You are viewing a plain text version of this content. The canonical link for it is here.

Posted to dev@doris.apache.org by 杨文波 <ya...@163.com> on 2020/09/27 02:36:38 UTC

[Proposal] Support approximate TopN function for Doris

Is your feature request related to a problem? Please describe.
It is a common scenario for a database to calculate top-n from a dataset, sort a column and return the Top elements. TopN could uses an approximation algorithms to quickly return results with little overhead.

There are many algorithms to quickly calculate frequent items from the data set, among which the SpaceSaving algorithm has a good performance for reference [1]. Kylin and PostgresSQL have implemented TopN approximation algorithms based on this algorithm and have performed well. We can implement this algorithm in Doris to compute TopN quickly.

Describe the solution you'd like
Kylin's current implementation computes the topN of a measure column based on dimensional columns, such like group by dimension_cols order by measure_column limit 10 (refer https://kylin.apache.org/blog/2016/03/19/approximate-topn-measure/) while PostgresSQL uses the topN function to computes the frequent entries of a column (refer https://github.com/citusdata/postgresql-topn). 

For the current Doris, the lack of UDTF support makes it difficult to calculate topN on dimension columns and measure column like Kylin. So it is more appropriate to calculate topN using an aggregate function like PostgresSQL, and present the results in JSON format.

eg:

CREATE TABLE popular_ad
(
  event_date date NOT NULL ,
  ad_id BIGINT NOY NULL
);


For example, we can calculate the ad_id that is displayed or clicked most per day.

select event_date, topn(ad_id, 1)  as top_1 from popular_ad group by event_date;

               event_date         |      top_1
----------------------------------+--------------------
2020-01-01                        |  {"xxxx":"10000"}
2020-01-02                        |  {"xxx":"11111"}


The result represents the top1 item and its corresponding frequency.

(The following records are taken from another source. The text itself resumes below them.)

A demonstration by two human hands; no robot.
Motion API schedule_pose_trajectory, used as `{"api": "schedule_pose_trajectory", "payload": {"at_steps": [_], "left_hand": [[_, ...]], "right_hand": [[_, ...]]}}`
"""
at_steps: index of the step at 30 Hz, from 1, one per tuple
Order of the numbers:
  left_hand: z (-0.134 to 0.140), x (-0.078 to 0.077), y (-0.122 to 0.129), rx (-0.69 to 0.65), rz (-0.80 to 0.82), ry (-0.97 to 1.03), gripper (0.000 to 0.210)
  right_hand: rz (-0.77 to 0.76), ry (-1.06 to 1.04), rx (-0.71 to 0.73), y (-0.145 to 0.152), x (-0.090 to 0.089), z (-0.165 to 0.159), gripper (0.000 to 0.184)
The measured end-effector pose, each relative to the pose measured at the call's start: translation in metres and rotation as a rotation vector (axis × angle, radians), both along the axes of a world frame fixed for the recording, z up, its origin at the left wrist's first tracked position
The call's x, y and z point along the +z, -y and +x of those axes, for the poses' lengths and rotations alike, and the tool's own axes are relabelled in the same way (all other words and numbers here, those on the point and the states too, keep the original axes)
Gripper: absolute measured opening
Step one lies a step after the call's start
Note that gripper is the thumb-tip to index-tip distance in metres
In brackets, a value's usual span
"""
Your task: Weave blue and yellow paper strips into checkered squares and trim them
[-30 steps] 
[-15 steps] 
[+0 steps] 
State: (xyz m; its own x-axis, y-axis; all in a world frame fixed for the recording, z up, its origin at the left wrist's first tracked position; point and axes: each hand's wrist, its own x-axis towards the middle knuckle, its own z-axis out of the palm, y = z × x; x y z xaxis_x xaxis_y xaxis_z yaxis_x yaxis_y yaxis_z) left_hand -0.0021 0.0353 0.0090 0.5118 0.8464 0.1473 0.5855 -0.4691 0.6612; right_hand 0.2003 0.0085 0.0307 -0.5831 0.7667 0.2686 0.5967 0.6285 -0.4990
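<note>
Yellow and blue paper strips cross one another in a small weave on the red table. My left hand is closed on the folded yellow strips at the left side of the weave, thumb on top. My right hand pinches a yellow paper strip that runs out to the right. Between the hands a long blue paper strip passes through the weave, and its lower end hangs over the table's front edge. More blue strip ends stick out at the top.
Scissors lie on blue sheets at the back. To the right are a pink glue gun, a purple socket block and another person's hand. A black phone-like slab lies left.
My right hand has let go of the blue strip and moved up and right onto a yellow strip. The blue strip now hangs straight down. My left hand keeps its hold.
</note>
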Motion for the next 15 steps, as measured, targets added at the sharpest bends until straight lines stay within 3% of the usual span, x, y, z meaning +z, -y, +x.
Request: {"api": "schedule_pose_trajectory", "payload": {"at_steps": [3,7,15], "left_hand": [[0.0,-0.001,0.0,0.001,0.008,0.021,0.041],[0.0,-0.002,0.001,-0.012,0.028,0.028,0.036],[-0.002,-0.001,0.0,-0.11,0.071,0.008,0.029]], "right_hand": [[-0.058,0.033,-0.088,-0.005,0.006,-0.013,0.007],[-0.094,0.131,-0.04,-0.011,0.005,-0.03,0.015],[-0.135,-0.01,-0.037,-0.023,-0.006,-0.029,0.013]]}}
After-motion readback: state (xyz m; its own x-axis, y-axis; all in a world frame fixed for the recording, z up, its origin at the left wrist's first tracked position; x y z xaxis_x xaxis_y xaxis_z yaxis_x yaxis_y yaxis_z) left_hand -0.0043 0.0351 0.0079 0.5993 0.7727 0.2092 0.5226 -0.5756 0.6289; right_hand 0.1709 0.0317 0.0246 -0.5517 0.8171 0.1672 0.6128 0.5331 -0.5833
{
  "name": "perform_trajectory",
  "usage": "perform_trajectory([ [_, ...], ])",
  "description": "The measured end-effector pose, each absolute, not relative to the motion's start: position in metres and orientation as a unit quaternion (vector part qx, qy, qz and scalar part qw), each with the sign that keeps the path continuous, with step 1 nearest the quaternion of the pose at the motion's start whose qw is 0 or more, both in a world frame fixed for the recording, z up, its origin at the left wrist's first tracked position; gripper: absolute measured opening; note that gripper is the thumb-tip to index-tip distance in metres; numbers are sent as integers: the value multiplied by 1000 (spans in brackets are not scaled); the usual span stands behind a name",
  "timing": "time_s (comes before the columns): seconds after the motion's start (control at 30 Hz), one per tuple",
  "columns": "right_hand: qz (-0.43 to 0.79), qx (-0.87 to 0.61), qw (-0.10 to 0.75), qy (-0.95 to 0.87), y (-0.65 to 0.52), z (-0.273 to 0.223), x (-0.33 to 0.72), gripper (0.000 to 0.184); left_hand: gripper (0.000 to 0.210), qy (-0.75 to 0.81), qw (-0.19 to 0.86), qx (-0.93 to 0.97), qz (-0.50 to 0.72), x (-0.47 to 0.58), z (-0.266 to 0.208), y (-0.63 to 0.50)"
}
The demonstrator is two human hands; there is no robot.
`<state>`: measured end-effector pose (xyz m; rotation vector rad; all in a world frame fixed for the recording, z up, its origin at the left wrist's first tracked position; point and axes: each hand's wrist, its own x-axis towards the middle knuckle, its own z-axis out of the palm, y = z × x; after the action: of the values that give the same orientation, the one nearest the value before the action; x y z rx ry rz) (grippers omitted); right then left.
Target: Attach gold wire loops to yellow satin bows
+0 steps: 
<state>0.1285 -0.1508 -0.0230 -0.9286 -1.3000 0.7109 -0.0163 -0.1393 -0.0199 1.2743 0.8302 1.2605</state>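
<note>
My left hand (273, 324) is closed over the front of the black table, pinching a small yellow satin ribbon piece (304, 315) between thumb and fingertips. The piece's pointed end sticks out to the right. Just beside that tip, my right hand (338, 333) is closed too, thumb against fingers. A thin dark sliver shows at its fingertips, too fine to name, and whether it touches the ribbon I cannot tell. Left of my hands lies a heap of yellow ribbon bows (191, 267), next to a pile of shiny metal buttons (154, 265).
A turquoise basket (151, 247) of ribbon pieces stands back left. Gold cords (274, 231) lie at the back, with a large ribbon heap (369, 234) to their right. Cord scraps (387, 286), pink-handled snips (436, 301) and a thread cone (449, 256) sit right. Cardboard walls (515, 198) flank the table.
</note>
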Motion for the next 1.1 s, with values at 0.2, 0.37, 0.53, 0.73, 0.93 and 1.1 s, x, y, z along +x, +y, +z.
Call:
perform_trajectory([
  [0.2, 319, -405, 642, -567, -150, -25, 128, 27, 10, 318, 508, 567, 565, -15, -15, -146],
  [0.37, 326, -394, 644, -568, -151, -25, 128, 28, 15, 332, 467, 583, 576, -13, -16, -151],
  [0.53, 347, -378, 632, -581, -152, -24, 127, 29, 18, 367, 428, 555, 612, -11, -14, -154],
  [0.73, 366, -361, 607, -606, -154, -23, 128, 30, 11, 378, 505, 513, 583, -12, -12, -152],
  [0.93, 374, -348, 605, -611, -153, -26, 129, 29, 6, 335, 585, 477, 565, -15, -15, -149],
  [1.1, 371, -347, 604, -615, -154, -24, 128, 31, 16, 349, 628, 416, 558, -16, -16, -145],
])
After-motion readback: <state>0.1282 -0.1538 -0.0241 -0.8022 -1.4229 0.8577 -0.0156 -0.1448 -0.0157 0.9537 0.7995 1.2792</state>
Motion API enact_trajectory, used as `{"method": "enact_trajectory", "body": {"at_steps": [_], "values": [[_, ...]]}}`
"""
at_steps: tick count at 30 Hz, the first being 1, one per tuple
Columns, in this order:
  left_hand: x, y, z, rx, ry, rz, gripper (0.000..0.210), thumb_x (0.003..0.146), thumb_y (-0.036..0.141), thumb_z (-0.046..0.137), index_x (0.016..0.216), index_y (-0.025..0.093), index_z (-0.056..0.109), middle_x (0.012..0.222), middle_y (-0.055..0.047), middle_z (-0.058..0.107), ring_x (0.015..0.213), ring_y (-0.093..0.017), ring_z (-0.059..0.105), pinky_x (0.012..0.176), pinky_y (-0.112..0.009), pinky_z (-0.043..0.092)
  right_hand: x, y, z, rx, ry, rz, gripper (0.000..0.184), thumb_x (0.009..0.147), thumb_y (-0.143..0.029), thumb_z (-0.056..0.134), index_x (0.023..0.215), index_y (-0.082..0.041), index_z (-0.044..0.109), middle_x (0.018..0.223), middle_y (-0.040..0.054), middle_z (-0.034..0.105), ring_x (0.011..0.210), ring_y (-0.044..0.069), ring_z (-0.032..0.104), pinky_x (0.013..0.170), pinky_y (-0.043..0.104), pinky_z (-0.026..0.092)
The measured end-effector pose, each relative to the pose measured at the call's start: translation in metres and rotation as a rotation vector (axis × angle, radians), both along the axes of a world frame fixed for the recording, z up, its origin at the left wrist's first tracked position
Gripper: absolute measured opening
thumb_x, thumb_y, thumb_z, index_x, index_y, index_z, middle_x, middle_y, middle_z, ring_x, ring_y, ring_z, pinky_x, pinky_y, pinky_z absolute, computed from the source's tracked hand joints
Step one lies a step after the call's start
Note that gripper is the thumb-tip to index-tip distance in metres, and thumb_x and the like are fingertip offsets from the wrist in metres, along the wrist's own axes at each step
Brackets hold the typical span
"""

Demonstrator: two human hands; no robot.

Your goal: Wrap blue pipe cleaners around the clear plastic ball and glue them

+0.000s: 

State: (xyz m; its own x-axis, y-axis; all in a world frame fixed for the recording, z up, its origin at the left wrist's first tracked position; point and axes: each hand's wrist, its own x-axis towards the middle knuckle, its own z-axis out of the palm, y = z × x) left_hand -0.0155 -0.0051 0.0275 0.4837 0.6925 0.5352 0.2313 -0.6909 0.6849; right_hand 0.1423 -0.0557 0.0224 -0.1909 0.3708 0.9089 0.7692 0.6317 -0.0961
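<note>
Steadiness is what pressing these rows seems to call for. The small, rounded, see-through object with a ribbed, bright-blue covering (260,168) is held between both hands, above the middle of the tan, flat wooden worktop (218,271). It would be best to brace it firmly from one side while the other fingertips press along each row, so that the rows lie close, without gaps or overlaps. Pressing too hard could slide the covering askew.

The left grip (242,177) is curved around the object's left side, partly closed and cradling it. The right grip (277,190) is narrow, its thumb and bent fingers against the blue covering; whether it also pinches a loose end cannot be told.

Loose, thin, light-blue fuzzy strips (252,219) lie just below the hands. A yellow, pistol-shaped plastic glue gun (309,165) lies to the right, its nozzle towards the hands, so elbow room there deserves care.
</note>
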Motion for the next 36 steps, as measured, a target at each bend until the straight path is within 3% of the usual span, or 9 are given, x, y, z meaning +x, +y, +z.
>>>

In the future, with Doris supporting UDTF, we can display item and frequency based on this function, or topN for the SUM aggregate type column group by key columns

Additional context
[1] Efficient Computation of Frequent and Top-k Elements in Data Streams by Metwally, Agrawal, and Abbadi.

Re:[Proposal] Support approximate TopN function for Doris

Posted by 陈明雨 <mo...@163.com>.

Hi Wenbo:


Nice proposal! Waiting for your PR!.
I have a question that the TopN result is shown as Json?




--

此致！Best Regards
陈明雨 Mingyu Chen

Email:
chenmingyu@apache.org





At 2020-09-27 10:36:38, "杨文波" <ya...@163.com> wrote:
>Is your feature request related to a problem? Please describe.
>It is a common scenario for a database to calculate top-n from a dataset, sort a column and return the Top elements. TopN could uses an approximation algorithms to quickly return results with little overhead.
>
>There are many algorithms to quickly calculate frequent items from the data set, among which the SpaceSaving algorithm has a good performance for reference [1]. Kylin and PostgresSQL have implemented TopN approximation algorithms based on this algorithm and have performed well. We can implement this algorithm in Doris to compute TopN quickly.
>
>Describe the solution you'd like
>Kylin's current implementation computes the topN of a measure column based on dimensional columns, such like group by dimension_cols order by measure_column limit 10 (refer https://kylin.apache.org/blog/2016/03/19/approximate-topn-measure/) while PostgresSQL uses the topN function to computes the frequent entries of a column (refer https://github.com/citusdata/postgresql-topn). 
>
>For the current Doris, the lack of UDTF support makes it difficult to calculate topN on dimension columns and measure column like Kylin. So it is more appropriate to calculate topN using an aggregate function like PostgresSQL, and present the results in JSON format.
>
>eg:
>
>CREATE TABLE popular_ad
>(
>  event_date date NOT NULL ,
>  ad_id BIGINT NOY NULL
>);
>
>
>For example, we can calculate the ad_id that is displayed or clicked most per day.
>
>select event_date, topn(ad_id, 1)  as top_1 from popular_ad group by event_date;
>
>               event_date         |      top_1
>----------------------------------+--------------------
>2020-01-01                        |  {"xxxx":"10000"}
>2020-01-02                        |  {"xxx":"11111"}
>
>
>The result represents the top1 item and its corresponding frequency.
>
>In the future, with Doris supporting UDTF, we can display item and frequency based on this function, or topN for the SUM aggregate type column group by key columns
>
>Additional context
>[1] Efficient Computation of Frequent and Top-k Elements in Data Streams by Metwally, Agrawal, and Abbadi.